OREGON COUNTY -- A person can't tell whether a field or garden has too much phosphorus or too little organic matter simply by smelling and touching the soil.

But, if a sample of the soil is taken to a local Oregon County University of Missouri Extension Center, it can be tested to determine what is needed to make the soil better.

"When planting time arrives, people often wonder if they are putting the right amount of lime and fertilizer on their lawn, garden or field. If that's the case, take a soil sample before you plant a crop or garden next spring," said Tom Schnakenberg, an agronomy specialist with University Extension. "A soil test should be the basis of any fertilizer program."

A soil test provides information on the nutrient levels (potassium, calcium or lime and magnesium), the percentage of organic matter and lime requirements.
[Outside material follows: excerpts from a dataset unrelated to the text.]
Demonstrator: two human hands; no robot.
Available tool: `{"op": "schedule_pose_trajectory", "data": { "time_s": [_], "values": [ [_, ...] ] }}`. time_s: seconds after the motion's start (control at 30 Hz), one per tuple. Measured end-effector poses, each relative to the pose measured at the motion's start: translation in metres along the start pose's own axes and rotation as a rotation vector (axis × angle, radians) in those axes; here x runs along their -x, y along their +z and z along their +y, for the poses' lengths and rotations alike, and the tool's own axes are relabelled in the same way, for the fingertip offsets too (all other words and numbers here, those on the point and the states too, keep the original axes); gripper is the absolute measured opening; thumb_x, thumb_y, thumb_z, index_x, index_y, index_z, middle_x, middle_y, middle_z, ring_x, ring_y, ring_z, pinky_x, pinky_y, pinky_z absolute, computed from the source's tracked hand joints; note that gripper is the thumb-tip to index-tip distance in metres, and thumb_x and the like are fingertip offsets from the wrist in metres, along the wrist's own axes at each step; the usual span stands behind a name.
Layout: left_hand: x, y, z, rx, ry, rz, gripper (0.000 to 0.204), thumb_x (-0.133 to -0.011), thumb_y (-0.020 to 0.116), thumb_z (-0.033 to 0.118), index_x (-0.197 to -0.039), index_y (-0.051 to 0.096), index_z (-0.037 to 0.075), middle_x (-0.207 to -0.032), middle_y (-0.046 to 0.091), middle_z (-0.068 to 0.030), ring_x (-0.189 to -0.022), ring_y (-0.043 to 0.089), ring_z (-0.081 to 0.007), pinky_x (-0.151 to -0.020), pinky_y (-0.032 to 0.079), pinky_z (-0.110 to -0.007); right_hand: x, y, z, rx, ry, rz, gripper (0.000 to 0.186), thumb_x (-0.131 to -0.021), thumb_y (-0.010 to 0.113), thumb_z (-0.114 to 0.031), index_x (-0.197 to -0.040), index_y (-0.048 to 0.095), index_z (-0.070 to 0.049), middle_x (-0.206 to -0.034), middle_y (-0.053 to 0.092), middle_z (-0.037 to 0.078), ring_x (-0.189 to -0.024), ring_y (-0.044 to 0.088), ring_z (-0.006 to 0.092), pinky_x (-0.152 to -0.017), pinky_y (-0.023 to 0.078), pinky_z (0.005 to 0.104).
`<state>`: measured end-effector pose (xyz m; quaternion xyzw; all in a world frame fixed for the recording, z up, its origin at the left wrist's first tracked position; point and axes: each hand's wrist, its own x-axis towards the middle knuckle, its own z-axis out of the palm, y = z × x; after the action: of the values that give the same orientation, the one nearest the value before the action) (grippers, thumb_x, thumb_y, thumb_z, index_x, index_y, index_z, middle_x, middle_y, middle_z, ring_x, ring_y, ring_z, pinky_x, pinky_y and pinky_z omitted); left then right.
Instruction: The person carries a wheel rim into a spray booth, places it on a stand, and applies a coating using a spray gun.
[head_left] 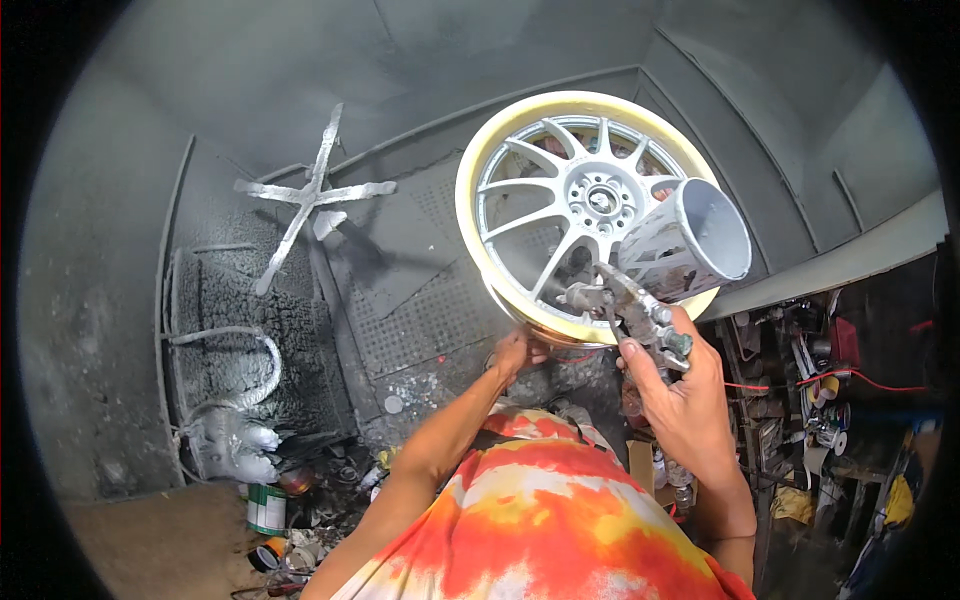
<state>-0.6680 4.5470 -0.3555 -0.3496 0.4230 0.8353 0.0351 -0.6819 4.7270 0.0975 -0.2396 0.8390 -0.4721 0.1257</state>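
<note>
My right hand (685, 395) is wrapped round a metal spray gun (645, 315) with a large grey-spattered paint cup (665, 245) on top. The gun's nozzle points left, over the lower part of a silver multi-spoke car wheel (603, 200). Pale yellow covers the wheel's outer lip, and the cup hides part of its right side. At the wheel's near edge, my left hand (518, 354) has its fingers curled in, close against the underside of the lip. Whatever these fingers may hold is hidden.
A paint-crusted cross-shaped stand (315, 193) rises at the left. Below it are a coated dark filter panel (270, 340) and a curved hose (265, 365). Grey walls enclose the far side. A green-and-white can (266, 510) stands lower left; cluttered shelves (820, 430) and a red cord (870, 378) lie right.
</note>
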Motion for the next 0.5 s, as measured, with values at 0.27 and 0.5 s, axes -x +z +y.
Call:
{"op": "schedule_pose_trajectory", "data": {
  "time_s": [0.27,0.5],
  "values": [
    [0.021,0.047,-0.025,-0.044,-0.241,-0.26,0.06,-0.11,0.06,0.047,-0.147,0.055,0.0,-0.126,0.07,-0.0209,-0.112,0.073,-0.0331,-0.1,0.061,-0.048,0.018,-0.01,0.011,0.148,0.014,0.162,0.032,-0.102,0.071,-0.01,-0.13,0.064,0.004,-0.109,0.072,0.022,-0.098,0.072,0.0355,-0.09,0.054,0.0405],
    [-0.007,-0.01,-0.042,-0.192,-0.254,-0.262,0.042,-0.104,0.063,0.032,-0.13,0.065,-0.001,-0.111,0.075,-0.0171,-0.096,0.076,-0.0245,-0.081,0.065,-0.037,0.028,-0.027,0.019,0.046,0.09,0.365,0.028,-0.102,0.069,-0.008,-0.128,0.065,0.002,-0.091,0.07,0.011,-0.082,0.065,0.0182,-0.078,0.053,0.0365]
  ]
}}
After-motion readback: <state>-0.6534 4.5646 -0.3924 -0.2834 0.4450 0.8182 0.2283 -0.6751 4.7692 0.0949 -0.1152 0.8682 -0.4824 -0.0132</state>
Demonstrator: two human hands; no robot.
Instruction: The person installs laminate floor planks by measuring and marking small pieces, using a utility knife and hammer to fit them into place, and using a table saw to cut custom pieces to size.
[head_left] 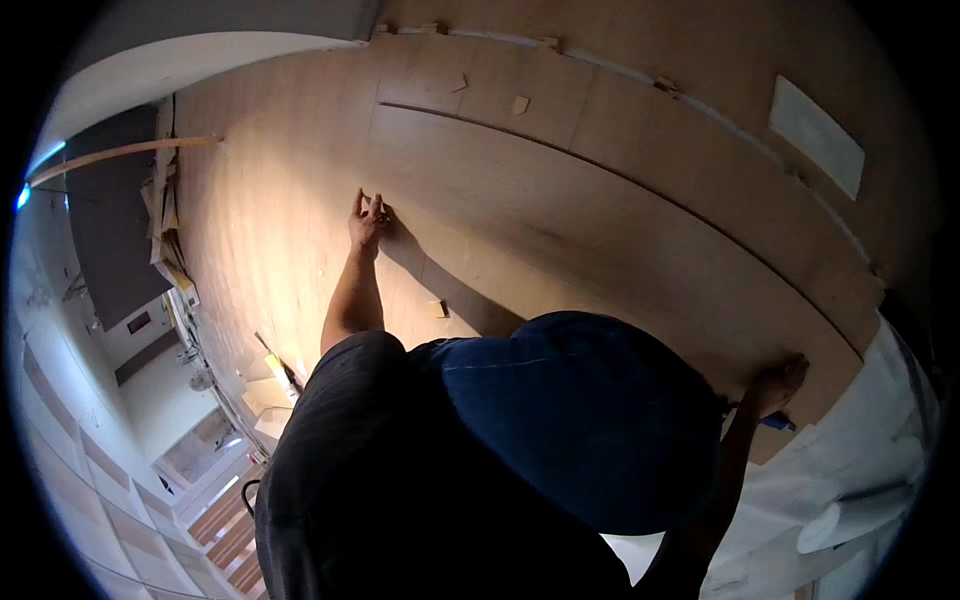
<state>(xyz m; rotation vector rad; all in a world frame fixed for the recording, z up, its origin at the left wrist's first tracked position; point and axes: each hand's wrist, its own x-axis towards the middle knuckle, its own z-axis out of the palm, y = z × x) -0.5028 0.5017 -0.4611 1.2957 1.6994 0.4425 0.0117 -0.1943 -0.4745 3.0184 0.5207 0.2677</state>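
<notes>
My left hand (pixel 368 222) reaches out over the light wood-look floor planks, thumb and fingers apart, fingertips down at the surface. Beside it a long plank (pixel 560 210) runs to the right, with a dark gap along its far edge. Toward that plank's right end, my right hand (pixel 778 385) rests low in shadow, so its finger grip is hard to make out. A blue-ended tool (pixel 777 422) shows by the right wrist; whether the hand holds it or it lies beneath cannot be seen. My knee in blue trousers (pixel 580 400) hides the floor between the hands.
Small wood spacers (pixel 665 85) sit along the far edge. Offcuts (pixel 520 105) and a small block (pixel 438 309) lie on the planks. A white rectangular sheet (pixel 818 135) lies far right, and white underlay sheeting (pixel 850 480) near right. A yellow-and-black tool (pixel 280 370) lies left.
</notes>
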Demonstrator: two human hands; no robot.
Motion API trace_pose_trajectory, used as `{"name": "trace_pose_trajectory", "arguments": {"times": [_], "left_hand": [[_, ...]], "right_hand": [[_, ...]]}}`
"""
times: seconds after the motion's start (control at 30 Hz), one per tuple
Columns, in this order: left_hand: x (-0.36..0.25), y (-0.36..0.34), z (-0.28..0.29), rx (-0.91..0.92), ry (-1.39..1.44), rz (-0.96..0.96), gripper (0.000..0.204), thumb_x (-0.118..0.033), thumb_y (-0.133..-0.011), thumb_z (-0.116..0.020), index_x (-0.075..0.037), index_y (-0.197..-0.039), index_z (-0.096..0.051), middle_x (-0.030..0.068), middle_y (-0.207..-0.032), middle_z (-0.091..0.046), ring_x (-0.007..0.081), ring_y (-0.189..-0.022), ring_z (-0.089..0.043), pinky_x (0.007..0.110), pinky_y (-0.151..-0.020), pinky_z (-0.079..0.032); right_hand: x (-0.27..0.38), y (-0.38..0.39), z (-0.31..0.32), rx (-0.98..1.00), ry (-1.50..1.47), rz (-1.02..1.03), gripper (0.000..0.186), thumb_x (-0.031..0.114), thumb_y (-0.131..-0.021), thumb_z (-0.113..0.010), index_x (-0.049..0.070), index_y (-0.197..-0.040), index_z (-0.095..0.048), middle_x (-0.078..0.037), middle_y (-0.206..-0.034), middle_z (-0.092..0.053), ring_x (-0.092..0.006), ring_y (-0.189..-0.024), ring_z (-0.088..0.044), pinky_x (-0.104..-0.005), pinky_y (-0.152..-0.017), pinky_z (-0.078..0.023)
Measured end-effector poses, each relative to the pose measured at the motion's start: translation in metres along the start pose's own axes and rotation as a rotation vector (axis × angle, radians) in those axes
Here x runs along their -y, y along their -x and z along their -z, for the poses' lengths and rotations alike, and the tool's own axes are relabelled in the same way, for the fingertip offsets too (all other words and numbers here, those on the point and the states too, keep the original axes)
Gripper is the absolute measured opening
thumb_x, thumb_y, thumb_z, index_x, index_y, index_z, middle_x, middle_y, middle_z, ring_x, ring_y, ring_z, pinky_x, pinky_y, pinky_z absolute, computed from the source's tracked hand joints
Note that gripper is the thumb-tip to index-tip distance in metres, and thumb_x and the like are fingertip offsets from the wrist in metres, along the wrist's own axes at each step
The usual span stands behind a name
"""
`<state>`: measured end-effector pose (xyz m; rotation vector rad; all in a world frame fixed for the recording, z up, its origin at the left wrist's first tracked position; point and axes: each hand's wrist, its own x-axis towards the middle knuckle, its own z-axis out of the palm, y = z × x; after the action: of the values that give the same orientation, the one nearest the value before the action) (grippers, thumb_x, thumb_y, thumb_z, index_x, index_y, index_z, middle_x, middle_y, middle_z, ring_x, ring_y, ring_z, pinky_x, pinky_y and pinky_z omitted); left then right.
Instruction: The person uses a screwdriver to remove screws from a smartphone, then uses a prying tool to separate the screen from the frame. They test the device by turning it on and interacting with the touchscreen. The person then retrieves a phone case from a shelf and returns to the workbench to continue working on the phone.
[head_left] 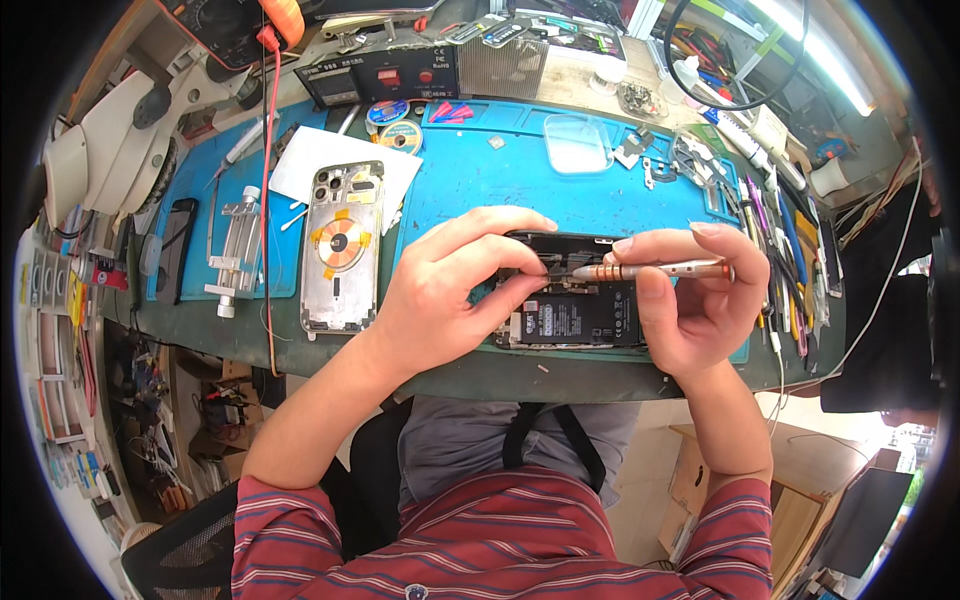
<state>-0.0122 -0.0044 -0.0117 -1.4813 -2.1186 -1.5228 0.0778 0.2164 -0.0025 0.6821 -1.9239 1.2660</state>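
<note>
While phone (576, 251) lies open, battery (588, 318) in, closing undone, our right hand (705, 305) grips screwdriver (628, 271); hold of left hand (440, 283) unclear

this looked like an electronics repair workshop: an opened phone (590, 322) lay on a blue work mat (470, 185), among a microscope (112, 155), wire spools (401, 137), a multimeter (215, 28) and crowded hand tools (800, 255).

From here I see a red shirt (500, 540) with dark and pale stripes, bright blue work mat (480, 195), black phone battery (585, 318) and a seemingly coppery screwdriver (640, 271).
</note>
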Motion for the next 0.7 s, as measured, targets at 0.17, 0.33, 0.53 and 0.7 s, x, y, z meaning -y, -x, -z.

With this information, a fertilizer and lime program can be determined based on the needs of the plants to be grown and the condition of the soil.

When taking a soil sample from the lawn, garden or field, Schnakenberg said to always use a clean spade and clean pail. "Push the spade deep into the soil and throw out a spade full of soil. Then cut a one-inch slice of soil from the back hole with the spade. Be sure the slice goes 7 inches deep and is even with width and thickness. Place this slice in a pail," he said.

He said to repeat those steps five or six times at different spots over the lawn, garden or field.

"Thoroughly mix the six or seven slices you have in the pail. After mixing, take about one pint of soil to the Extension center at Alton," he said.

There is a fee for soil test, $12.50, to cover laboratory costs. Getting results back generally takes from one to two weeks.

Returned tests show ph and phosphorus levels, calcium, magnesium and organic matter and other elements when they apply to the situation. The soil test report provides information on soil test results and ratings, suggested fertilizer and limestone treatments for the lawn or field and fertility management practices or concerns.

Each soil test done with the Extension office also comes with recommendations made by a trained and experienced specialist who can also answer any question a person has free of charge.

"Without the information a soil test provides, all a person can do is guess. A guess will normally result in crop loss or poor blooming. To make it easy for a person to interpret the soil tests, the report will indicate which fertilizers, and how much, a person should apply," he said.

Having a soil test done will save fertilizer costs on lawns or fields. With the price of fertilizer going up 30 percent last year, and with a similar increase this year, a soil test will save a homeowner or producer much more than it costs to have the soil test done.

"The price is a bargain when you consider the savings realized and the environmental importance of having a soil test done so you do not over fertilize," he said.